Three days earlier, Davis had worn the new suit and finished eighth in the 1,000, the race he won at the last two Olympics. On Saturday, he switched back to the suit worn during his four World Cup wins this season and finished 11th in Saturday's 1,500 meters, a race in which he had been second the past two Olympics.

This might have been the last individual race of his Olympic career, possibly his last, period. Although Davis expects to be in the team pursuit Friday, he said coaches have yet to make that decision.

"Obviously, it's sad," teammate Joey Mantia said. "I just don't think that was Shani's best, for whatever reason."

It was bitterly ironic that it took place among another of the controversies that have followed Davis, because this one was entirely not of his making. Maybe that is why he answered a final question about the skin suits after a US Speedskating official tried to cut off discussion.

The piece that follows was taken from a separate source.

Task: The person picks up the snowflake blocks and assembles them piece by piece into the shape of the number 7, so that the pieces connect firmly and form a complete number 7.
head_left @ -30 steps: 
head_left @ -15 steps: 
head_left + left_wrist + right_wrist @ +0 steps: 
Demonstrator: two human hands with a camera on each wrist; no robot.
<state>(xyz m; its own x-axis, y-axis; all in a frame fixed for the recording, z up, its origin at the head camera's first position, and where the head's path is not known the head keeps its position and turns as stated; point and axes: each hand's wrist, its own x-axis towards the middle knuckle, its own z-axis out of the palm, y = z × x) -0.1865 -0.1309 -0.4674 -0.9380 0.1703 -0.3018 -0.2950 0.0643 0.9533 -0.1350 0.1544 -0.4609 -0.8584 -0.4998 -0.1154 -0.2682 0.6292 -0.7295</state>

"We need to get the facts right," Davis said.

No one got the facts right when teammate Chad Hedrick stirred up animosity at the 2006 Olympics in all but accusing Davis of treason for withdrawing from the team pursuit. Two weeks later, Tom Cushman, 2006 Olympic men's long-track coach, told me Davis had been done an injustice because the federation hid the fact he was never among the men it entered for the race.

That incident altered the U.S. public's perception of Davis for years. He would not try to change any minds for a long time, deciding instead to share almost nothing about any subject to U.S. media until this season.

"[Americans] should appreciate him for the champion he is," said Dutch skater Mark Tuitert, 2010 Olympic champion in the 1,500 who finished fifth Saturday. "Athletes like Shani are one of a kind.

"He will be remembered as one of the greatest skaters ever. It has been an honor to skate with him and against him."

Tuitert's words had the sound of a valedictory, and that was appropriate. It is hard to imagine Davis continuing if he no longer feels capable of competing with the best in his sport, and doubts have crept into his mind after what happened here.

Was it him? Was it the suit? Was it the distractions and loss of confidence caused by the uproar?

Davis will be 35 in 2018. No man older than 34 has won an Olympic title in long-track speedskating. Just two have won medals.

"When you have these performances, you start questioning if you've still got what it takes," he said. "After things calm down, we'll see what I have left and make a decision for next season."

If the 1,500 was his last Olympic race, Davis said he will be content, even if this wasn't what he hoped for.

"I would have loved to have a medal in one of my last Olympic races, finishing with the cherry on top," he said. "I have all the bells and whistles, but I just didn't get any from Sochi."